GPU Support w/ Windows 11, WSL2, & PyCharm

,

I am a student researcher trying to run a CNN model and when my model goes to train, my Jupyter notebook code block hangs after mapping the dataset using the CPU. Using a native Windows CPU-only environment, the code runs fine. I downloaded the tested TF2.16.1 build for Ubuntu using Anaconda and ported the environment into PyCharm.
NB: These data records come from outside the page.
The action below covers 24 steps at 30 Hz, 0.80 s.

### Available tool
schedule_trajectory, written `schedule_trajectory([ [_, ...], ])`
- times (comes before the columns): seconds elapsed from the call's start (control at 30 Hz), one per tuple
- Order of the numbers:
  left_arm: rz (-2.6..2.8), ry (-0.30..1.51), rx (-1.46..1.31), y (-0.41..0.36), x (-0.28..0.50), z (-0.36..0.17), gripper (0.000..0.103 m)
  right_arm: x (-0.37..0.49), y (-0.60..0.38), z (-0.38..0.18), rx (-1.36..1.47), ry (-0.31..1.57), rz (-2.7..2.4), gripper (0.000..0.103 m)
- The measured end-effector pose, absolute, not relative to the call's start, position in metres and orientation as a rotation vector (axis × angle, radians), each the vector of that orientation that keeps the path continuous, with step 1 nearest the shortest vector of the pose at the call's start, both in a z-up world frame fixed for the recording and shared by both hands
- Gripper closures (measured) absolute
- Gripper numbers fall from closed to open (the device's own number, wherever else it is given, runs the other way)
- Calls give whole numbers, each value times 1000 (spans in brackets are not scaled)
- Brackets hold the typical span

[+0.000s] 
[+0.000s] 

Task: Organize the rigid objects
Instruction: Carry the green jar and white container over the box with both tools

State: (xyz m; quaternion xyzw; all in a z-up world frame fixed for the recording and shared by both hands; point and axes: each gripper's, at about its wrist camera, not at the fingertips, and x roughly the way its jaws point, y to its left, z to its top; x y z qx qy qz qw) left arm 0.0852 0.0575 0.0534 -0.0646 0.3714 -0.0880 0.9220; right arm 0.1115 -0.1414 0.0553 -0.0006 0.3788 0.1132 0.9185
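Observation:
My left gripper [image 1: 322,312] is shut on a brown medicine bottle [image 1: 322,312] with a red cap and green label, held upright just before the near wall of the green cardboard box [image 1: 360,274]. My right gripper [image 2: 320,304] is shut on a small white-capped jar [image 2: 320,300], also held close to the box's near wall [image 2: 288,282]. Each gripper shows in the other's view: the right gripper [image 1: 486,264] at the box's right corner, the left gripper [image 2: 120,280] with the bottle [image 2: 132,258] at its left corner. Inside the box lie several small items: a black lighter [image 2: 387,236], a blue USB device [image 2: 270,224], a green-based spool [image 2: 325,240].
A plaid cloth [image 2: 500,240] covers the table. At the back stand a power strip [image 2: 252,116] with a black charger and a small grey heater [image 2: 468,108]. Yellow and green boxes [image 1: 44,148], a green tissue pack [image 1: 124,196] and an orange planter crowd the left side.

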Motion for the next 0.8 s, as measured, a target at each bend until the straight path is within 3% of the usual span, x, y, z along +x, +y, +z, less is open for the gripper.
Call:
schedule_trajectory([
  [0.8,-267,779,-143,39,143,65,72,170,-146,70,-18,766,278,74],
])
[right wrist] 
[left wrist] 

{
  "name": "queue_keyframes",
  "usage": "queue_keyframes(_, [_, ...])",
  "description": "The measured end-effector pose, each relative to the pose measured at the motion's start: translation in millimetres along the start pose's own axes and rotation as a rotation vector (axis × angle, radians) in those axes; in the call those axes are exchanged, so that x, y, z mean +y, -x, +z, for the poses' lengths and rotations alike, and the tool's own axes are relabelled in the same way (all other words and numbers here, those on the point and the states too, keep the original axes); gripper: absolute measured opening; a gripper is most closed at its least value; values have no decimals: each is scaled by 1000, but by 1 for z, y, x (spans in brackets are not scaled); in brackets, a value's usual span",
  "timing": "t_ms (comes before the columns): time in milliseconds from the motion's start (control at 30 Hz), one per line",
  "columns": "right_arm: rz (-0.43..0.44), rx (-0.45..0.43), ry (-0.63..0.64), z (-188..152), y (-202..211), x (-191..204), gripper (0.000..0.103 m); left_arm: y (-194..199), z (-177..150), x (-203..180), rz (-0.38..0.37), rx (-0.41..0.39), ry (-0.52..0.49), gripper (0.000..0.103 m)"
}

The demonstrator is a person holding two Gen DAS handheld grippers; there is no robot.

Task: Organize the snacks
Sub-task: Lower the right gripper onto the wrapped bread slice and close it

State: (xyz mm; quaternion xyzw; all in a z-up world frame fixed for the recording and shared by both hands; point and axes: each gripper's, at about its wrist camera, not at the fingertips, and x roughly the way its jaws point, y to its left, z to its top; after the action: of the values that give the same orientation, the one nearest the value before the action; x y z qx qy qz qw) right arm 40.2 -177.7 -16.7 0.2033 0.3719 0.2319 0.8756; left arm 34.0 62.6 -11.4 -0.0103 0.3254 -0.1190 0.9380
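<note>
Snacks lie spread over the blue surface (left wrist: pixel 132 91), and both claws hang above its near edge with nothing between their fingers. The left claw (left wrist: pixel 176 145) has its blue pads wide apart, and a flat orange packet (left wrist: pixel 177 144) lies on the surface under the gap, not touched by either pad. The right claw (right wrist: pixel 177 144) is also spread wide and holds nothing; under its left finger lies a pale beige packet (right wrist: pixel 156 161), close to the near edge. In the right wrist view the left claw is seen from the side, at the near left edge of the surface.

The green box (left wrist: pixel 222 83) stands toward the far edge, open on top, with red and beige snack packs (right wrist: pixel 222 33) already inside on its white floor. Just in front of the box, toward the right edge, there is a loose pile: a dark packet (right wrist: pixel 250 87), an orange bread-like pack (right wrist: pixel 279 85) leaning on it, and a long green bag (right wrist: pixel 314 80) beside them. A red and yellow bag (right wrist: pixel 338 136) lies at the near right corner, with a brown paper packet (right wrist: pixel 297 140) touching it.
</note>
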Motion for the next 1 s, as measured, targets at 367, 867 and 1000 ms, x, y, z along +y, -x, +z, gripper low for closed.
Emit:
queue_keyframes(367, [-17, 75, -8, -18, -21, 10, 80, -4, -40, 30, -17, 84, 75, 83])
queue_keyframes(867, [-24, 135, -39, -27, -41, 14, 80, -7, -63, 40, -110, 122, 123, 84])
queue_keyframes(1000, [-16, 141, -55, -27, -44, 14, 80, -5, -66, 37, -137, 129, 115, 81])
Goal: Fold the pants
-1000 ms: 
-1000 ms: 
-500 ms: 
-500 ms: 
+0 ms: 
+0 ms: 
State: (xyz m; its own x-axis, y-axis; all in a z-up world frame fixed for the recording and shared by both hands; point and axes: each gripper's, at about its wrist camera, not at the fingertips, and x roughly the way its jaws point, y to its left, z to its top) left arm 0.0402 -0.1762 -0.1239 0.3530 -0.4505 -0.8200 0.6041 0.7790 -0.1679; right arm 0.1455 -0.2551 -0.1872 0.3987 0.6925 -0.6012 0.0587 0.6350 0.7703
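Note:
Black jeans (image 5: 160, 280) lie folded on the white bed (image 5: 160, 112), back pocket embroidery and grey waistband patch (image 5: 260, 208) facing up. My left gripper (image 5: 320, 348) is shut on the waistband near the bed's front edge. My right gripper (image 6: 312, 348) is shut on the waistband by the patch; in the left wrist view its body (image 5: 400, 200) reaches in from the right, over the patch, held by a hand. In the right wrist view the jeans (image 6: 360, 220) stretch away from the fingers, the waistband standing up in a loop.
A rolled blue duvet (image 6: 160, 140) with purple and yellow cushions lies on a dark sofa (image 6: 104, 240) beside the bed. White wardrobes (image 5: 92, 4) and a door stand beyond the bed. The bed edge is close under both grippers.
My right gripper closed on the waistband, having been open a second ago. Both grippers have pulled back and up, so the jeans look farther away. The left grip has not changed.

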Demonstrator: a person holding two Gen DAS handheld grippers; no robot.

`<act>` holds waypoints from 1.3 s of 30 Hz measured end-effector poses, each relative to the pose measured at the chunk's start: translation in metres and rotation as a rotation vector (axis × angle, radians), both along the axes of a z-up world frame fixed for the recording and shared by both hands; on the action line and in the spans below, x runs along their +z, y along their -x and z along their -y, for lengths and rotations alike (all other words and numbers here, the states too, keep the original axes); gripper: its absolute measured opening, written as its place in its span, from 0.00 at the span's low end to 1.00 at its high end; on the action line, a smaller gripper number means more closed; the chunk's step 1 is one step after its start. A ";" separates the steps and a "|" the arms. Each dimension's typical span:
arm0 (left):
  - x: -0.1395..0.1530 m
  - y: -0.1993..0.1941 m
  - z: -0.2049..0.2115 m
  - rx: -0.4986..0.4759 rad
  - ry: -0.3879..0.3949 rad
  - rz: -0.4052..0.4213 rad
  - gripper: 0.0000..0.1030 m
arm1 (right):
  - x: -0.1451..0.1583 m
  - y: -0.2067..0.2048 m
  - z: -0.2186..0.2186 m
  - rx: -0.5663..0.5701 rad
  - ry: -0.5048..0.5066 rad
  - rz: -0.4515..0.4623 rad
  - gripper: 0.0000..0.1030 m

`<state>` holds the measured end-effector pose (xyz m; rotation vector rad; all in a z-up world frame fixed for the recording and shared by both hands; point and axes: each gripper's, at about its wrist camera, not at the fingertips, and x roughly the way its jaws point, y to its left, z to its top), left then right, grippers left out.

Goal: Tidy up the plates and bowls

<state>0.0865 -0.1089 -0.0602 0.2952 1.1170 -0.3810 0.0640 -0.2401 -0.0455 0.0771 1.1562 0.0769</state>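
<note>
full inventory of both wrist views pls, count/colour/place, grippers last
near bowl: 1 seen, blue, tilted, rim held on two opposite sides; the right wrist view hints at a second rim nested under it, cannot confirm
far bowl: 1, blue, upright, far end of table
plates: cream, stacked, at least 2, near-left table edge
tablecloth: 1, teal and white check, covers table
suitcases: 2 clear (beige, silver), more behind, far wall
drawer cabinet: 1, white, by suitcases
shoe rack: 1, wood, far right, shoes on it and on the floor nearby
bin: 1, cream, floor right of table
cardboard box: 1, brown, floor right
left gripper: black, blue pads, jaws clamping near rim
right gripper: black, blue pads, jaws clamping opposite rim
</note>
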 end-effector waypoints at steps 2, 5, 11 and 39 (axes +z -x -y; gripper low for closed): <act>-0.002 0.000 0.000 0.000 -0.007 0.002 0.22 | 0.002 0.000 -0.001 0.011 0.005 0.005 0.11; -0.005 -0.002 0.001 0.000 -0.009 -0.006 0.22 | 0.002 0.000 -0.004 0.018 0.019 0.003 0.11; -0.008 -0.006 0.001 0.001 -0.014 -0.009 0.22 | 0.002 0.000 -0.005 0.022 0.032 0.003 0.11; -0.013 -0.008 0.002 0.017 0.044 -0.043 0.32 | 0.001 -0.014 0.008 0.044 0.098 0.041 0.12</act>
I have an MSI GF63 Thin 11UD device running this code and debug logging set. My device has an RTX 3050 NVIDIA GPU and I have used nvidia-smi and it shows no processes being ran on it.

I also reformated my device and installed fresh drivers and everything to try and fix the problem but I honestly have no clue what else to try or what is causing this. This issue extends to other model architectures and a completely different issue when trying to run RNNs. However, simple Dense networks run just fine.

I have been at this problem for 2 months, spent hours with a professor and ChatGPT and even a senior DevOps engineer to try and figure out what could be going on, so any help is appreciated!

Take this direct solution for your CNN training issue:

export TF_GPU_ALLOCATOR=cuda_malloc_async
export CUDA_VISIBLE_DEVICES=0

Then modify your code to explicitly set memory growth:

import tensorflow as tf
physical_devices = tf.config.list_physical_devices('GPU')
if physical_devices:
    tf.config.experimental.set_memory_growth(physical_devices[0], True)

This configuration should resolve the hanging issue by properly managing GPU memory allocation for your RTX 3050. For best results, also ensure you’re using CUDA 11.8+ and cuDNN 8.6+ which are optimized for your GPU model. If this does not help, just let me know.

Hi KRows,

I have already tried the second code block in the past, would you mind explaining what the 1st one does? I tried adding it to my Jupyter notebook and it doesn’t seem to be Python-readable.

I am running CUDA 12.3 and cuDNN 8.9.7. Your codeblock gives the same behavior and I have left it to run to see if anything would change. It can run for 8+ hrs without getting past this FlatMapDataset step

Thanks!

Those are environment variables that need to be set in your terminal/shell before launching Jupyter, not directly in the notebook. Here’s how to set them:

export TF_GPU_ALLOCATOR=cuda_malloc_async

This command tells TensorFlow to use an asynchronous memory allocator for better GPU memory management.

For Windows/WSL2, you can add these to your ~/.bashrc file for persistence, or set them before starting Jupyter:

jupyter notebook

The long FlatMapDataset processing suggests a potential data pipeline bottleneck - consider checking your dataset preprocessing steps and batch size.

Hey KRows,

I tried your solution, adding the 2 lines to my bashrc script and I have reduced the batch size down to 2 and on the dataset creation, using image_dataset_from_directory, I set it to 8. No change in behavior except for 1 run with a larger training batch size and it only got to do the EagerConst operation twice before hanging again.

Any ideas how to proceed? Here is the dataset creation after getting a tf.data.Dataset object:

# Function to extract features (X) and labels (y) from a dataset
def dataset_to_numpy(dataset):
    images = []
    labels = []
    for image_batch, label_batch in dataset:
        images.append(image_batch.numpy())  # Convert image tensors to NumPy arrays
        print(f"images with labels {label_batch} appended") # printing the process for the sake of sanity
        labels.append(label_batch.numpy())  # Convert label tensors to NumPy arrays
    return np.concatenate(images), np.concatenate(labels)

# Extract training data
X_train, y_train = dataset_to_numpy(training_data)

X_train, X_val, y_train, y_val = train_test_split(X_train, y_train, test_size=0.3, random_state=42)

# Extract test data
X_test, y_test = dataset_to_numpy(test_data)

training_data and test_data are the Dataset objects. Then once the datasets have been stored in numpy arrays, I normalize the values in the dataset since it’s pixel values.

#ie 
X_train = X_train.astype('float32')/ 255.0

Thanks!

I figured out that I needed to cache the dataset and convert it back to a tf.data.Dataset object! Problem resolved. Thanks for the insights.